Solch rhetorische Equilibristik ist nachvollziehbar, denn die Einsätze sind hoch: Kiew strebt laut Darstellung westlicher Politik nach Freiheit und Demokratie, und sein Ruf darf auf keinen Fall durch einen üblen Terrorverdacht beschmutzt werden. Nichtsdestotrotz ist die Frage angebracht, inwieweit ein solcher im Fall Dugina berechtigt ist.
Darja Dugina wurde am Dienstag nach einer öffentlichen Trauerzeremonie in Moskau beigesetzt. An diesem Tag veröffentlichte RIA Nowosti Ausschnitte aus dem Gespräch mit dem Vater der Tatverdächtigen Natalja Wowk Pawel in seiner Wohnung in Mariupol. Er sagte, dass sie früher bei den ukrainischen Streitkräften gedient habe. Während ihres Dienstes habe sie an Schießübungen teilgenommen. Nach einer Gehirnoperation habe sie jedoch kündigen müssen. Nach dem Beginn der russischen Militäroperation in der Ukraine sei sie mit ihrem Kind als Kriegsflüchtling nach Frankreich gekommen. Dort habe es ihr jedoch nicht gefallen, weshalb sie nach Polen und danach zurück in die Ukraine gegangen sei. Vor drei bis vier Tagen habe sie mit ihm via Skype telefoniert. Sie sagte, dass sie sich in Litauen befinde.

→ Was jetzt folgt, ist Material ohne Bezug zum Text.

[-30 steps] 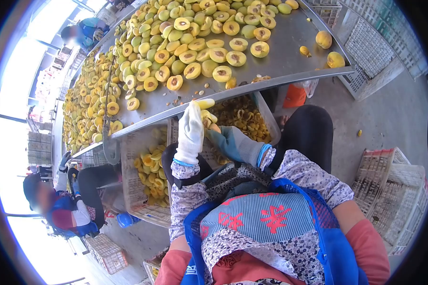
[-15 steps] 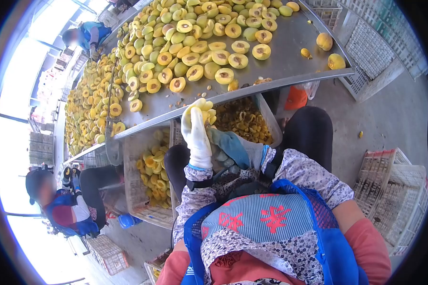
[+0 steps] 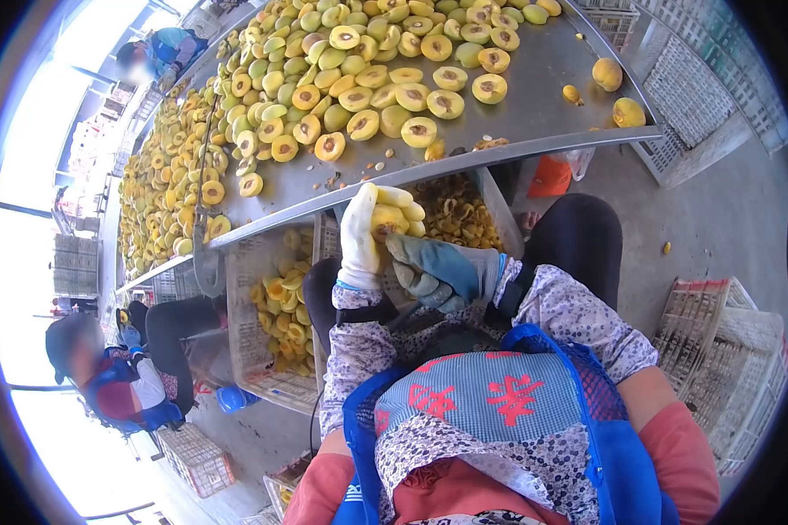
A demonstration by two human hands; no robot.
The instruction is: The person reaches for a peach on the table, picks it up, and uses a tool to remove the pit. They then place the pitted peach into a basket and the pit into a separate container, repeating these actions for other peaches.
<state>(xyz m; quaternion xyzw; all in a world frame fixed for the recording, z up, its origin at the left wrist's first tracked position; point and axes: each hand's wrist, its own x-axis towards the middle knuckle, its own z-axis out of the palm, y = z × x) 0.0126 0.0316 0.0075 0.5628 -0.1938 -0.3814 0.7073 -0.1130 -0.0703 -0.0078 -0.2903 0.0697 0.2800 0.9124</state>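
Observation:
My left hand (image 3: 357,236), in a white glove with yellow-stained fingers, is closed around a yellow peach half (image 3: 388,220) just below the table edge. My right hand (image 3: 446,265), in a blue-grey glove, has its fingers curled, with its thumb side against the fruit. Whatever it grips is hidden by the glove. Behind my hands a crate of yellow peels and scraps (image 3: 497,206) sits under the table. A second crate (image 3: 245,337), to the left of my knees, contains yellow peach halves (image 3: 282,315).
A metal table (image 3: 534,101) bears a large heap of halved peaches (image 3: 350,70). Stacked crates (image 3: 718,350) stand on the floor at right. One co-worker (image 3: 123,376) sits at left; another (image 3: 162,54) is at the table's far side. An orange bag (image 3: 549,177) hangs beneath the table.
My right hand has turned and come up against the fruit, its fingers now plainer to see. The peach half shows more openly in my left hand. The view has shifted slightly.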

Pawel Wowk selbst glaubt nicht, dass seine Tochter "einen Menschen in die Luft jagen" könnte, hält es aber für möglich, dass sie "wegen Geldes" etwa für Bespitzelung beauftragt werden könnte. Die Cousine der Verdächtigen deutete an, dass Natalia "Probleme" hatte, weil ihr Sohn Daniil als Student einer Militärschule mobilisiert werden müsste. Sie habe geweint, danach gelang es aber, die Sache mit dem Militärdienst irgendwie zu regeln. Nun sei ihr Sohn im Ausland, sagte sie.
Wie das russische Ermittlungskomitee später mitteilte, seien der Vater und weitere Verwandte sowie Teilnehmer und Mitarbeiter des Kulturfestivals "Tradition" befragt und die von Natalja Wowk gemietete Garage durchsucht worden. Die Stärke des detonierten Sprengkörpers werde noch durch eine forensische Sprengstoffanalyse ermittelt, so die Behörde weiter. Abschließend teilte das Komitee mit, dass Wowk bald auf die Fahndungsliste gesetzt wird. "Weitere an dem Verbrechen beteiligte Personen werden derzeit ermittelt."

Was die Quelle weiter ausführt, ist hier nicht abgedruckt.